Un trueno ensordecedor me sobresaltó. Me levanté de mi silla y caminé hacia la puerta de la habitación de mi abuela que se encontraba entreabierta. Escuché unos leves ronquidos, lo que me confirmó que se encontraba dormida. Terminé de cerrar su puerta y corrí en pantuflas hacia el lavadero. El frío me abrazó al entrar y provocó que me estremeciera. Los ojos de la perra se encontraron con los míos y comenzó a mover su cola con alegría. Yo esbocé una sonrisa y me acerqué a ella quien estaba recostada en las mantas. Me senté a su lado y comencé a acariciarla. Ella se acomodó hasta apoyar su cabeza sobre mis piernas y desde allí me observaba. Su mirada mostraba gratitud. No era nada lujoso, el lugar era pequeño y frío, pero tenía un techo y estaba a salvo. Ella sabía que estaba a salvo.

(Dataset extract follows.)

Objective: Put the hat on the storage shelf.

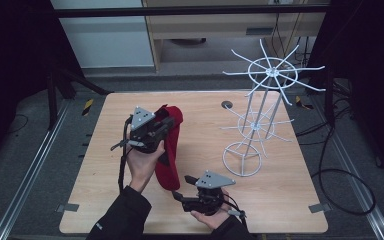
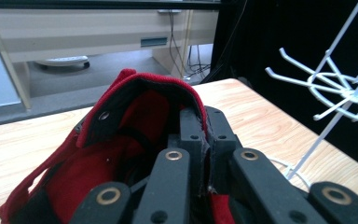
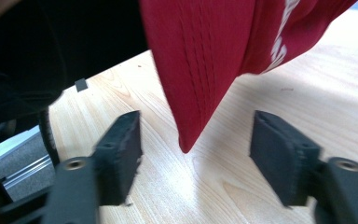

—Debe ser duro sentir que tu única compañía es la soledad—comenté en voz baja, y como si ella pudiera entenderme, levantó su cabeza y me miró atenta—. Te entiendo, yo también lo siento a veces. Aunque no siempre fue así ¿sabes? —un escalofrío recorrió mi cuerpo y volví a estremecerme. El animal se acurrucó conmigo—. En un momento estuve rodeada de personas, pero de a poco fueron alejándose de mí. Siempre me cuestioné si había sido mi culpa o culpa de la vida que no me ponía enfrente a las personas adecuadas—finalicé.

Al principio la soledad me atormentaba, pero al final terminé descubriendo que, aunque me encontraba rodeada de personas siempre fue una parte de mi vida. Muchas veces me sentía sola porque no encajaba, como si fuese una pieza defectuosa de un rompecabezas, no era mi lugar. Pero muchas veces, ellos me hicieron sentir así.

Allí estaba, a medianoche hablando con una perra como si pudiera entender alguna palabra de lo que decía. Pero por alguna razón, me sentía acompañada y entendida, como nunca antes. Bastaba solo fijarme en su mirada para sentir que ella sí quería estar para mí. Sus ojos no dejaron de observarme ni un segundo. Ojos color sol, mirada dulce como la... miel.

Una sonrisa apareció en mi rostro.

—¿Te gustaría llamarte Honey? —pregunté.

Ella comenzó a mover su cola con emoción y se levantó de su lugar dando pequeños brincos. Se abalanzó sobre mí y empecé a sentir lengüetazos en mi rostro. Yo solté una pequeña carcajada y la abracé.

No sabía qué tan real era la frase "si los nombras te encariñas", pero todos merecíamos tener un nombre. Yo sentía que Honey había sido un nombre creado para ella. Así que, Honey sería.